*EXERCISE DESCRIPTION*
Out of the data below, copy every line with the string "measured".

(Source records)

-=-=-

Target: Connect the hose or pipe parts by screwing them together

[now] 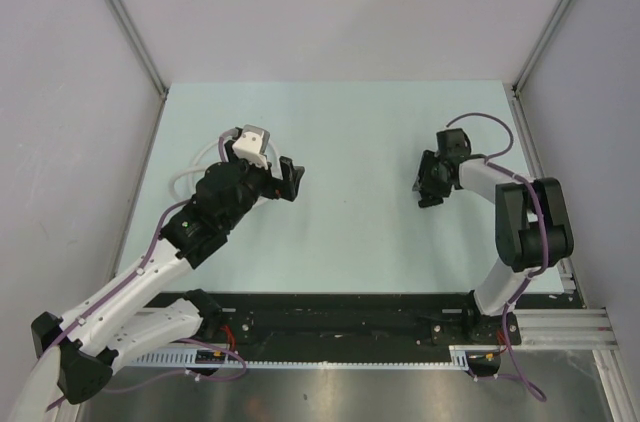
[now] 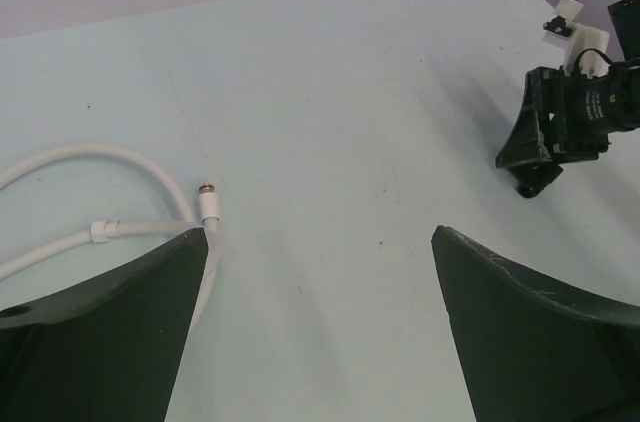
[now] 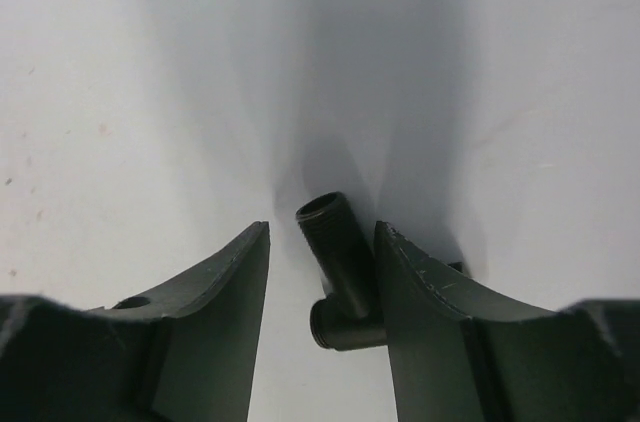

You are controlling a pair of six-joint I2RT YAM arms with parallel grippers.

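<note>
Slip risk: black fitting (image 3: 338, 262) touches only one finger (image 3: 420, 292) of half-closed right hand (image 3: 322, 227), may skid aside; left hand (image 2: 320, 233) spread.

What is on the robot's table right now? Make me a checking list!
Surface: pale green table, flat.
Job's things: white tubing looped on the left, with a silvery fitting at its end; black threaded fitting lying between the right gripper's fingers.
Clutter: nothing seen.
Grippers: left gripper wide open, empty; right gripper around the black fitting, gap on one side.
Cables: purple cables along both arms.
Surroundings: grey walls, metal rail.
</note>
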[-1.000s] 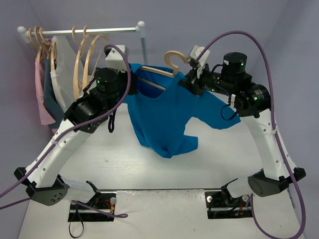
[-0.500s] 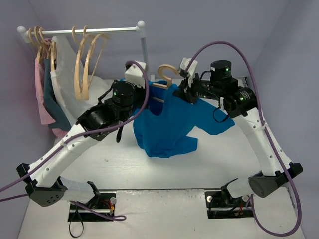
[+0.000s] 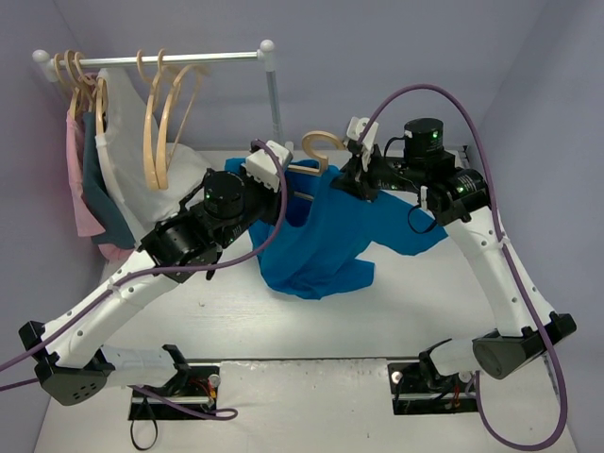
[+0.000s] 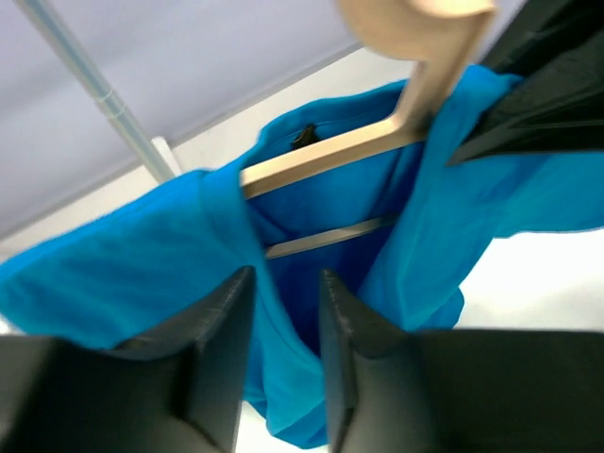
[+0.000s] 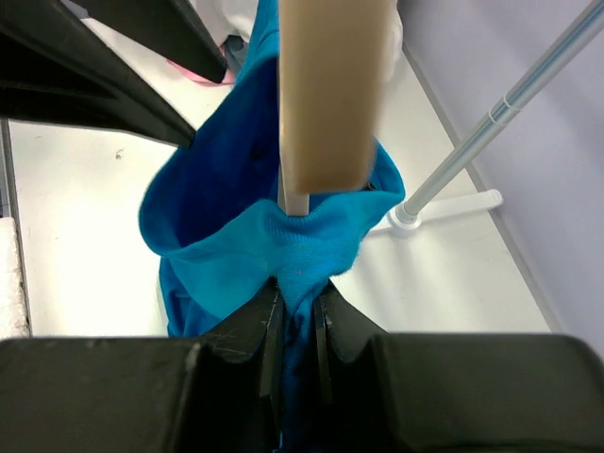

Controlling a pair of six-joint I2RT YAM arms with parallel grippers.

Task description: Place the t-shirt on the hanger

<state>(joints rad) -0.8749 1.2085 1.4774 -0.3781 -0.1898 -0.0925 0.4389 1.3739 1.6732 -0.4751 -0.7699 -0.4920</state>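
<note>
The bright blue t-shirt [image 3: 321, 245] hangs off the pale wooden hanger [image 3: 321, 143], held up over the table with its hem touching the surface. My right gripper [image 3: 356, 179] is shut on a bunch of collar cloth [image 5: 311, 250] just under the hanger's neck [image 5: 330, 94]. My left gripper [image 3: 286, 189] is at the shirt's left shoulder. In the left wrist view its fingers [image 4: 231, 311] stand apart, a fold of blue cloth [image 4: 123, 274] running past the gap, and the hanger's arm and bar [image 4: 330, 156] show inside the neck opening.
A clothes rail [image 3: 170, 58] at the back left carries several bare wooden hangers [image 3: 160, 123], a white garment [image 3: 123, 156], a dark teal one [image 3: 94, 179] and a pink one [image 3: 80, 193]. Its upright pole [image 3: 274, 94] stands just behind the held hanger, foot [image 5: 444, 203] on the table.
My left arm has swung right and forward to the shirt's left shoulder, and its jaws have parted. My right arm shifted the hanger and shirt slightly left.
</note>
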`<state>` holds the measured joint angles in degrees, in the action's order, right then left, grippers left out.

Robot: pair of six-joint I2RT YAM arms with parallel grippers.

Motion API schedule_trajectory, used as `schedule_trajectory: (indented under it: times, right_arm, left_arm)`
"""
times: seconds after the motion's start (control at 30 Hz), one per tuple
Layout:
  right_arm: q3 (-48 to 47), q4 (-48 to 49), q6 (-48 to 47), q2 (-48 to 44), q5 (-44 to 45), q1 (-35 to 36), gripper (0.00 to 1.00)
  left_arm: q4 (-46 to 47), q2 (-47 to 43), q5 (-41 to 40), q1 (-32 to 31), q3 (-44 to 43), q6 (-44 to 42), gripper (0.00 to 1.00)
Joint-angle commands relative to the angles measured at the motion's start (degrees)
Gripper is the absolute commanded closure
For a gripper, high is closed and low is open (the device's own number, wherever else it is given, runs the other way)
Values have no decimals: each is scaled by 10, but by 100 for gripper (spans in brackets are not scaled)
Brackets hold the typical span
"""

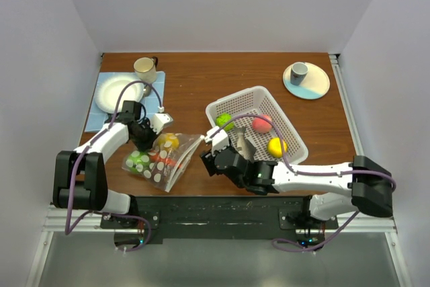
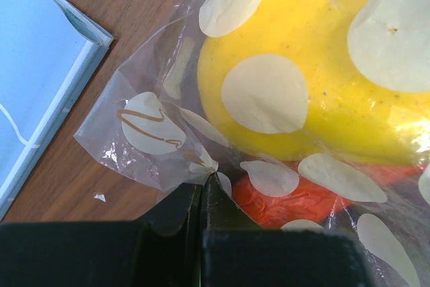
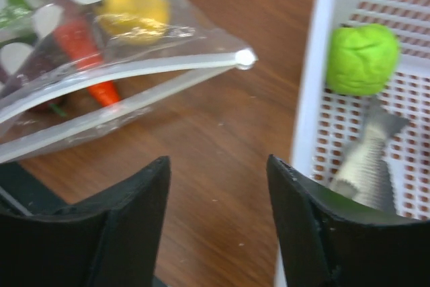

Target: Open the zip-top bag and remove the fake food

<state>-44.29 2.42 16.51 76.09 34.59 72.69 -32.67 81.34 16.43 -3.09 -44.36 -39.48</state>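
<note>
light: bright, even, overhead | shadows: faint, soft-edged on the table [image 1: 201, 78] near its front edge | glare: white sheen on zip-top bag [image 2: 111, 152] film | blur: right wrist view soft, basket [image 3: 306, 99] rim smeared | top view: sharp

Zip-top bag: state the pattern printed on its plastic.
The zip-top bag is clear plastic printed with white oval dots; the left wrist view shows it best.

White basket [image 1: 232, 97], mug [image 1: 145, 68], plate [image 1: 113, 93] on blue mat [image 1: 102, 82], cup [image 1: 298, 72] on saucer [image 1: 316, 84].
</note>
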Motion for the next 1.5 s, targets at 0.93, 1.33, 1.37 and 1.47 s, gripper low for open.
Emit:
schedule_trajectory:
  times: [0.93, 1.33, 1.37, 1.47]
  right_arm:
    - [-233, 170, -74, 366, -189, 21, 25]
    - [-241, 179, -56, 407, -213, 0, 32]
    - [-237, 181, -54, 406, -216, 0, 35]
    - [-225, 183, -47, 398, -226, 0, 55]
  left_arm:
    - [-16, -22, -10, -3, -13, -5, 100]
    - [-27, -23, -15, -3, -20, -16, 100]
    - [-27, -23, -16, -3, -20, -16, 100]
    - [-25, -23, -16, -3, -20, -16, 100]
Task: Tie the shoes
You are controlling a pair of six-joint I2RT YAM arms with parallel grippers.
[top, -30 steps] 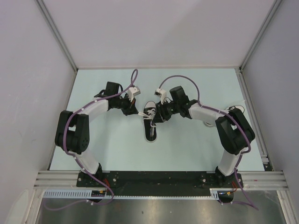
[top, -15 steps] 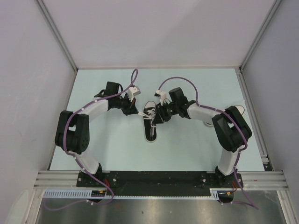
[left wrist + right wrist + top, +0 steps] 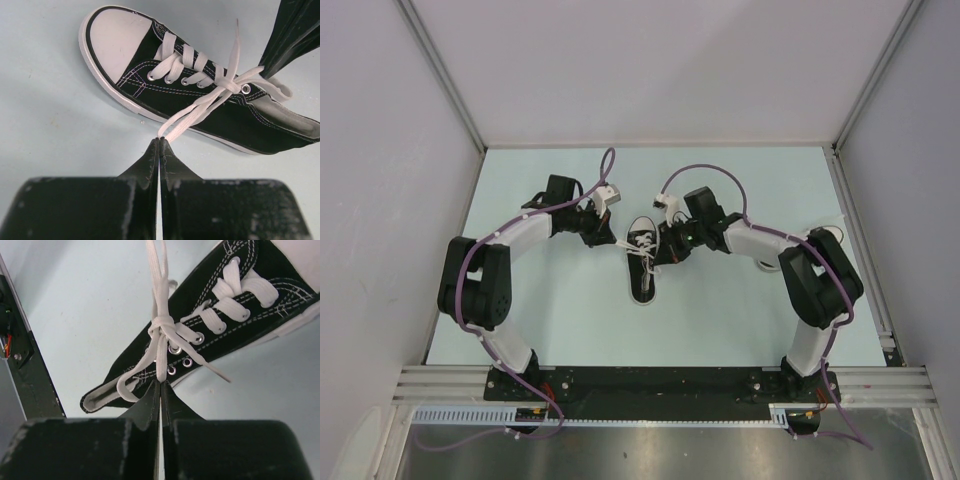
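Observation:
One of the shoes [image 3: 642, 266], a small black sneaker with a white toe cap, lies mid-table with its toe toward the back. In the left wrist view the shoe [image 3: 215, 117] lies across the top, a knot of white lace [image 3: 226, 85] at its upper eyelets. My left gripper [image 3: 616, 241] [image 3: 160, 140] is shut on a doubled strand of lace [image 3: 192, 116] that runs taut to the knot. On the shoe's right side, my right gripper [image 3: 661, 254] [image 3: 161, 382] is shut on the lace [image 3: 161, 360] just below the knot, over the shoe [image 3: 225, 342]. A loose loop [image 3: 125, 382] hangs beside it.
White walls and metal posts [image 3: 445, 75] close in the pale table [image 3: 720, 320] at left, back and right. A white rounded thing [image 3: 826, 234] shows behind the right arm's elbow. The black base rail [image 3: 650, 385] runs along the near edge.
My right gripper has shut on the lace by the knot, and its arm has shifted slightly. The left arm and the shoe have stayed put.

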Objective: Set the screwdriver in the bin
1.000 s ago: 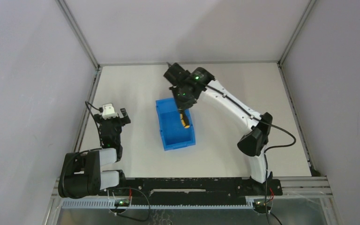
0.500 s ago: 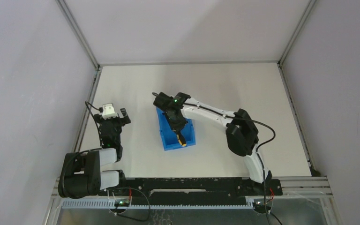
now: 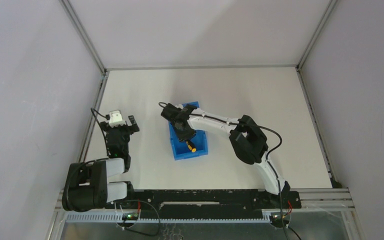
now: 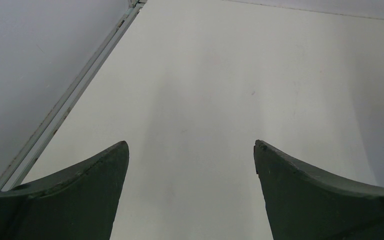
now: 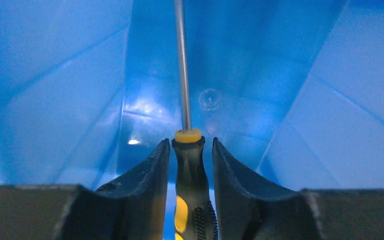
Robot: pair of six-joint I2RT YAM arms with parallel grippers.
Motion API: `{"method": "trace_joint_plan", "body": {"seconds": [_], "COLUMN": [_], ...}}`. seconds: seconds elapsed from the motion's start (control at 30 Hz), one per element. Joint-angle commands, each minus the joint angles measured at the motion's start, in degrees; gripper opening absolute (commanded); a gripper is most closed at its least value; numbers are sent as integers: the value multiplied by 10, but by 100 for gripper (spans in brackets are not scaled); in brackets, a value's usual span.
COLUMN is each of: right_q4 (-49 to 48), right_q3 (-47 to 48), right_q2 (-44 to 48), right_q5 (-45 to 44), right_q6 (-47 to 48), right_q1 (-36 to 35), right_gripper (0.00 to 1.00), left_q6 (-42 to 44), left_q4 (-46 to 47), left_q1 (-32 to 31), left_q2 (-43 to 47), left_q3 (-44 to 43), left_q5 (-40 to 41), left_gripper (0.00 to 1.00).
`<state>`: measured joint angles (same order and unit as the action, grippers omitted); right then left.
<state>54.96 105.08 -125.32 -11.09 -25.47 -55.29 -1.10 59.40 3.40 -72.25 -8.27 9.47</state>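
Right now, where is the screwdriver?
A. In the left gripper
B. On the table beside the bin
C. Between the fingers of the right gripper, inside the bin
C: in the right wrist view the screwdriver stands between the fingers of the right gripper, with the blue walls of the bin all around; the left gripper holds nothing.

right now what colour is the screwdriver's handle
Black with yellow patches and a yellow collar, on the small grey-shafted screwdriver; the right wrist view shows it best.
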Motion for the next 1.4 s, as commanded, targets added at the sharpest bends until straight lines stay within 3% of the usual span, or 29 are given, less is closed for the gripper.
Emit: {"method": "trace_joint_plan", "body": {"seconds": [0.0,0.37,0.5,0.53,0.57,0.67,0.97,1.17,1.37], "right_q4": [-42,4,25,33,38,28,-98,-171,-222], "right_q3": [-6,45,46,46,44,20,-225,-425,-596], "right_q2": [-14,110,168,185,202,267,533,700,797], "right_q5": [-27,-89,-111,-117,-123,-137,-147,-90,-39], "right_q6": [-15,0,8,10,12,31,66,41,7], "right_q1": [-5,-24,-28,-28,-28,-29,23,162,297], "right_gripper": [47,68,81,86,97,100,100,100,100], "left_q6": [-3,-3,-3,-3,-3,-3,-3,-3,-3], "left_q4": [15,15,15,15,15,15,15,15,15], "left_q1": [0,0,1,0,0,0,0,0,0], "left_q2": [1,1,1,1,1,1,1,1,1], "left_q3": [-27,-27,-26,-26,-27,-27,-27,-27,-27], "left_q5": [5,5,5,5,5,5,5,5,5], "left_gripper": [100,100,100,100,100,100,100,100,100]}}
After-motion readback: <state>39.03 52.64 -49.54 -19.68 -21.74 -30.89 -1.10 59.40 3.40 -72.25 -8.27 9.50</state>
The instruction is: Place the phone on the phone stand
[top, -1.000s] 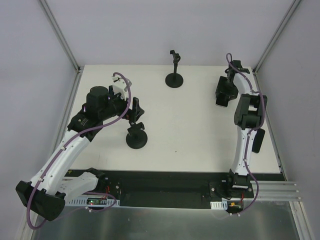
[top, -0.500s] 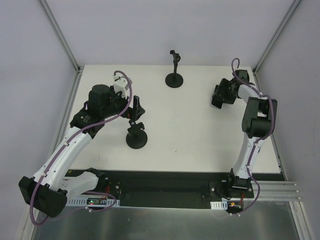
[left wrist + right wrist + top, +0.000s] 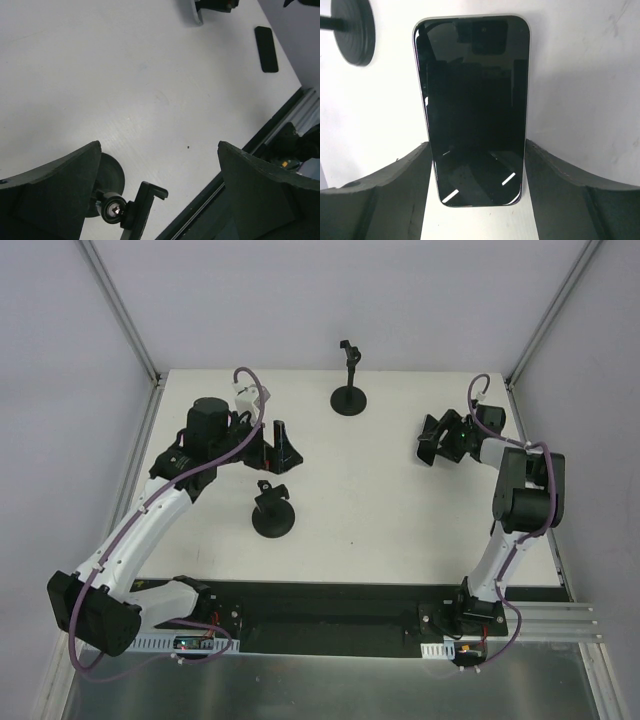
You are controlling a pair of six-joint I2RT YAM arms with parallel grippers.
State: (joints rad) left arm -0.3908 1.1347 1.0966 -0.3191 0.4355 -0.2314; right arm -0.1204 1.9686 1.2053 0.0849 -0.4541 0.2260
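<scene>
The right gripper (image 3: 476, 145) pinches the phone (image 3: 472, 100) by its two long edges, a finger (image 3: 395, 190) pressed against each side of its lower half, the dark screen facing the wrist camera and the upper half reaching out past the fingertips. From above, this gripper is over the far right part of the white table (image 3: 380, 510), pointing left. In the right wrist view, the round base of one stand shows just off the phone's upper left corner, apart from it; which stand it is cannot be told. The far phone stand (image 3: 348, 390) is upright at the back edge, left of the phone. The near phone stand (image 3: 272, 515) sits left of centre, its clamp head tilted up from the round base. The left gripper (image 3: 274, 446) hangs just behind this stand, apart from it, its fingers spread wide with nothing between them. In the left wrist view, the stand's clamp sits low by the left finger. Between the phone and the near stand lies bare tabletop with only a small dark speck (image 3: 351, 542). A black slab (image 3: 266, 48) lies flat by the table's right edge, well apart from both stands; the right arm hides it in the overhead view.
</scene>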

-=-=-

*RESULT BELOW*
`<state>` holds the measured joint angles in degrees, in the action's order, right then left, grippers left out.
Joint-angle commands relative to the angles measured at the motion's start (degrees)
Motion API: `{"method": "trace_joint_plan", "body": {"seconds": [_], "COLUMN": [_], ...}}`. seconds: seconds elapsed from the motion's start (control at 30 Hz), one per element. Joint-angle commands, each minus the joint angles measured at the motion's start, in degrees; gripper opening absolute (commanded); a gripper is most closed at its least value; numbers are sent as integers: the value multiplied by 10, but by 100 for gripper (spans in brackets are not scaled); in brackets, a value's usual span.
`<state>`: measured joint angles (same order and unit as the action, grippers omitted); right then left.

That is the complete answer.